The data section start

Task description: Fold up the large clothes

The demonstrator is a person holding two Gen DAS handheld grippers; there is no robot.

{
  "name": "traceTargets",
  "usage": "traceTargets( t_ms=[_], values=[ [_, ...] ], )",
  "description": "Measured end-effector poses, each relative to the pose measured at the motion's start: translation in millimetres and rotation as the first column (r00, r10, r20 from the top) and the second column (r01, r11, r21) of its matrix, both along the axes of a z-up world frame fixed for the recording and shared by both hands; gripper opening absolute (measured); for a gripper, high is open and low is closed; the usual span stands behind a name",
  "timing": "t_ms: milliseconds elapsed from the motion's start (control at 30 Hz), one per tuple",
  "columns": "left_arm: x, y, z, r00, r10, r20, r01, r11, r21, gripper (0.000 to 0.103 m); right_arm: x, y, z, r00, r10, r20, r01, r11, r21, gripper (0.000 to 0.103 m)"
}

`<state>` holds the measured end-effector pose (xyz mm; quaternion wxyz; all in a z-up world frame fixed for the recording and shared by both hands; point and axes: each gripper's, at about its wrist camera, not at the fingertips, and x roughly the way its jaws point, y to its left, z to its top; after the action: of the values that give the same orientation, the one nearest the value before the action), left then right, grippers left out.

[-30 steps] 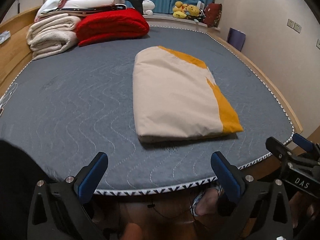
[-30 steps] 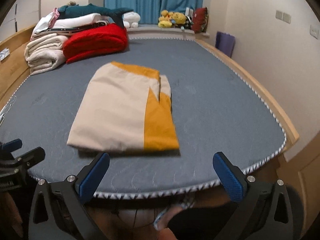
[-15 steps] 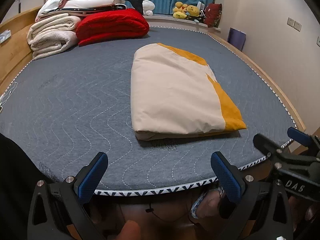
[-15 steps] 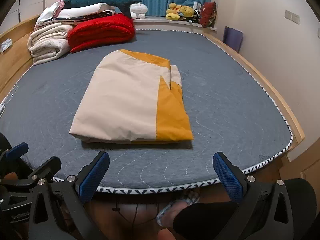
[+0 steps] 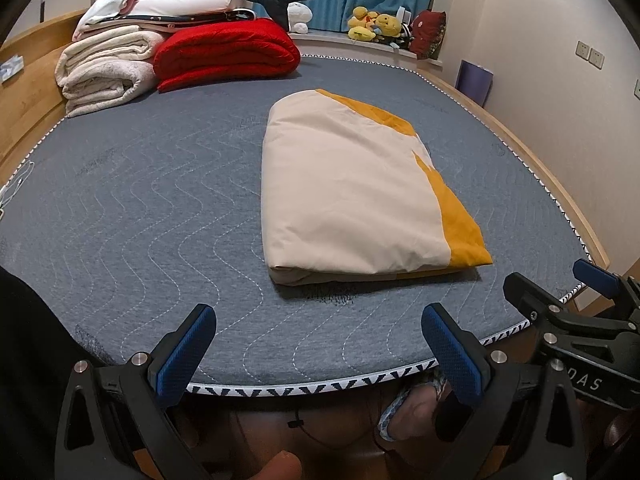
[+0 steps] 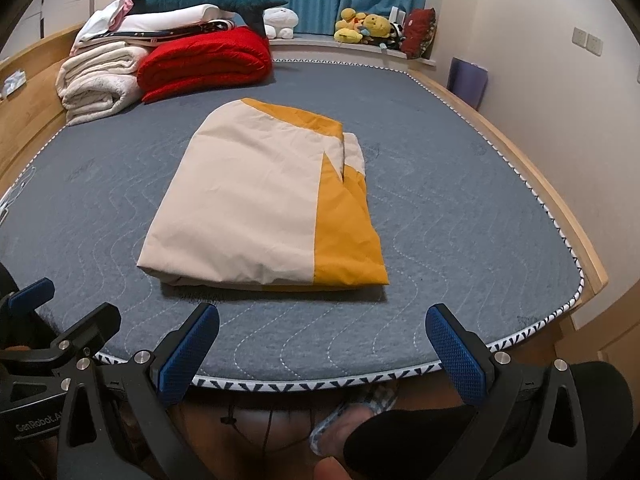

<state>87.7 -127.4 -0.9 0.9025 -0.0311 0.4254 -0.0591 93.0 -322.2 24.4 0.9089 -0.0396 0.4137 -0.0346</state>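
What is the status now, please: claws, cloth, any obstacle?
Left claw open, right claw open, both empty. Folded cream-and-orange cloth flat on bed. Nothing in the way.

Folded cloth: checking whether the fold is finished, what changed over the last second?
Both open claws, left and right, moved forward over the bed edge towards the folded cloth. Nothing was gripped or released. The cloth and the red blanket stayed put.

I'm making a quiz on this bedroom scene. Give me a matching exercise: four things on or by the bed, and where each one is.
Things:
1. folded cream and orange cover
2. red blanket
3. yellow plush toys
4. left claw

Places:
A. on the ledge by the curtain
B. middle of the mattress
C. open, over the near bed edge
D. far left corner, beside the white blankets

Pairs: 1-B, 2-D, 3-A, 4-C
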Motion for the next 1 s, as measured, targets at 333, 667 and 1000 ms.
traceTargets(
  t_ms=[333, 667, 1000],
  values=[
    [1.2, -0.3, 0.0, 1.000, 0.003, -0.001, -0.003, 1.000, -0.005, 0.102, 0.7, -0.4, 0.9, 1.000, 0.002, 0.002, -0.002, 1.000, -0.004, 0.103],
    [1.1, -1.3, -0.5, 1.000, 0.004, 0.002, -0.004, 1.000, -0.004, 0.102, 1.6, -0.9, 1.8, 1.000, 0.004, 0.004, -0.004, 1.000, -0.005, 0.103],
    [0.7, -1.2, -0.5, 1.000, 0.004, 0.002, -0.004, 1.000, -0.005, 0.102, 1.9, -0.4, 2.1, 1.000, 0.003, 0.005, -0.003, 1.000, -0.006, 0.103]
  ],
)
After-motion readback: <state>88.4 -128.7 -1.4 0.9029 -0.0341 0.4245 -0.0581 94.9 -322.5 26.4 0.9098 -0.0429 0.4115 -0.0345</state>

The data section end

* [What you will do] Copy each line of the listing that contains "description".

* [Solution for this task]
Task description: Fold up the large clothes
  "description": "Measured end-effector poses, each relative to the pose measured at the motion's start: translation in millimetres and rotation as the first column (r00, r10, r20 from the top) and the second column (r01, r11, r21) of its matrix, both along the axes of a z-up world frame fixed for the recording and shared by both hands; gripper opening absolute (measured); for a gripper, high is open and low is closed; the usual span stands behind a name",

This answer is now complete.